» Work to complete
After finding the line with "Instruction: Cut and" in the data below, set down exactly each line through the one with "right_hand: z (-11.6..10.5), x", inclusive, and stop there.

» Recorded data
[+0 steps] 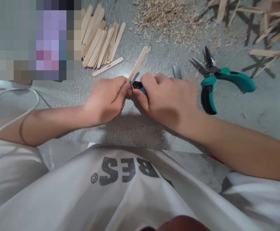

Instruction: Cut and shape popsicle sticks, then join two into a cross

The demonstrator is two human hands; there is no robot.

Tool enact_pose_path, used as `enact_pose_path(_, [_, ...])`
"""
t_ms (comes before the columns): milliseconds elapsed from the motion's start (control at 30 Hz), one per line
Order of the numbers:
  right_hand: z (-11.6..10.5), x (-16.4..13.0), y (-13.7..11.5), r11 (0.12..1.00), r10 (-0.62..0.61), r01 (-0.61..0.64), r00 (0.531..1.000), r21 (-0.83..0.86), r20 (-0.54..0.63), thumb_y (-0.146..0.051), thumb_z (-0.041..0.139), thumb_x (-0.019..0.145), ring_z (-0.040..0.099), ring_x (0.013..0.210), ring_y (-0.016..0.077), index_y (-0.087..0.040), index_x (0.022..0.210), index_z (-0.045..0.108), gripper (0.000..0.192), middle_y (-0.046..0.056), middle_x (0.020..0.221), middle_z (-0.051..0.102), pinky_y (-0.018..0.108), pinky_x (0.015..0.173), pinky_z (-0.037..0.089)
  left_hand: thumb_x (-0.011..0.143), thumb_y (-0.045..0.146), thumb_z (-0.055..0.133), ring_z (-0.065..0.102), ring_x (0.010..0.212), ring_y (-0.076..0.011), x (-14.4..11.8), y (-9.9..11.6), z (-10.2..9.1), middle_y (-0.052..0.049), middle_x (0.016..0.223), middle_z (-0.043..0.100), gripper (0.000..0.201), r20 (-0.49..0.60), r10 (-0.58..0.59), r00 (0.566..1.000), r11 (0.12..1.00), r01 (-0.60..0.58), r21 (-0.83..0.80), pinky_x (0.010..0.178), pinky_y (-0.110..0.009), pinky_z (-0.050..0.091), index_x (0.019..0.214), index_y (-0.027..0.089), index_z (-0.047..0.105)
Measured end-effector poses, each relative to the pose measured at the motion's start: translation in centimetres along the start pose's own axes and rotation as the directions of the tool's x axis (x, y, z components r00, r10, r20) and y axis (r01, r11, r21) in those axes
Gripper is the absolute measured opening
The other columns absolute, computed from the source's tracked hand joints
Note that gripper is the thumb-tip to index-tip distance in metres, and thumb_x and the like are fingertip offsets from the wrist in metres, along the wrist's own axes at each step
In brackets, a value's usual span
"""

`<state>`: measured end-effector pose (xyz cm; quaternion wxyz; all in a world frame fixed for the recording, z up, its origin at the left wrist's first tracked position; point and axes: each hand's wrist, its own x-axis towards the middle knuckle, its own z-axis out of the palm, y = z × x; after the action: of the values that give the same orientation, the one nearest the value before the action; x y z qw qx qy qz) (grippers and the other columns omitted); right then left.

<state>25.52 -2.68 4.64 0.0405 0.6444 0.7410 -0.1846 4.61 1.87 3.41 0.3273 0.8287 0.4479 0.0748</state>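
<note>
While left hand (106, 99) pinches flat wooden stick (138, 62) | right hand (166, 96) grips black-blue cutter (138, 86)

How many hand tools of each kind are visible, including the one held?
Teal-handled metal pliers: 2
Small black and blue cutter in the right hand, against the flat wooden stick held by the left hand: 1
Total: 3

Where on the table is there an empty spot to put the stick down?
Bare table shows right of the teal pliers, and between the stick pile and left hand. The far side is crowded with shavings and scattered sticks.
</note>
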Motion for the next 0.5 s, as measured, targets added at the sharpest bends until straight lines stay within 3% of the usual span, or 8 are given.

» Answer for this exercise
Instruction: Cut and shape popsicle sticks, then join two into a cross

The demonstrator is two human hands; there is no robot.

Tool enact_pose_path, used as `enact_pose_path(_, [_, ...])`
"""
t_ms (comes before the columns): milliseconds elapsed from the motion's start (control at 30 Hz), one per line
Order of the numbers:
  right_hand: z (-11.6..10.5), x (-16.4..13.0), y (-13.7..11.5), r11 (0.12..1.00), r10 (-0.62..0.61), r01 (-0.61..0.64), r00 (0.531..1.000), r21 (-0.83..0.86), r20 (-0.54..0.63), thumb_y (-0.146..0.051), thumb_z (-0.041..0.139), thumb_x (-0.019..0.145), ring_z (-0.040..0.099), ring_x (0.013..0.210), ring_y (-0.016..0.077), index_y (-0.087..0.040), index_x (0.022..0.210), index_z (-0.045..0.108), gripper (0.000..0.192), middle_y (-0.046..0.056), middle_x (0.020..0.221), middle_z (-0.051..0.102), pinky_y (-0.018..0.108), pinky_x (0.015..0.173), pinky_z (-0.037..0.089)

There is nothing more to this exercise.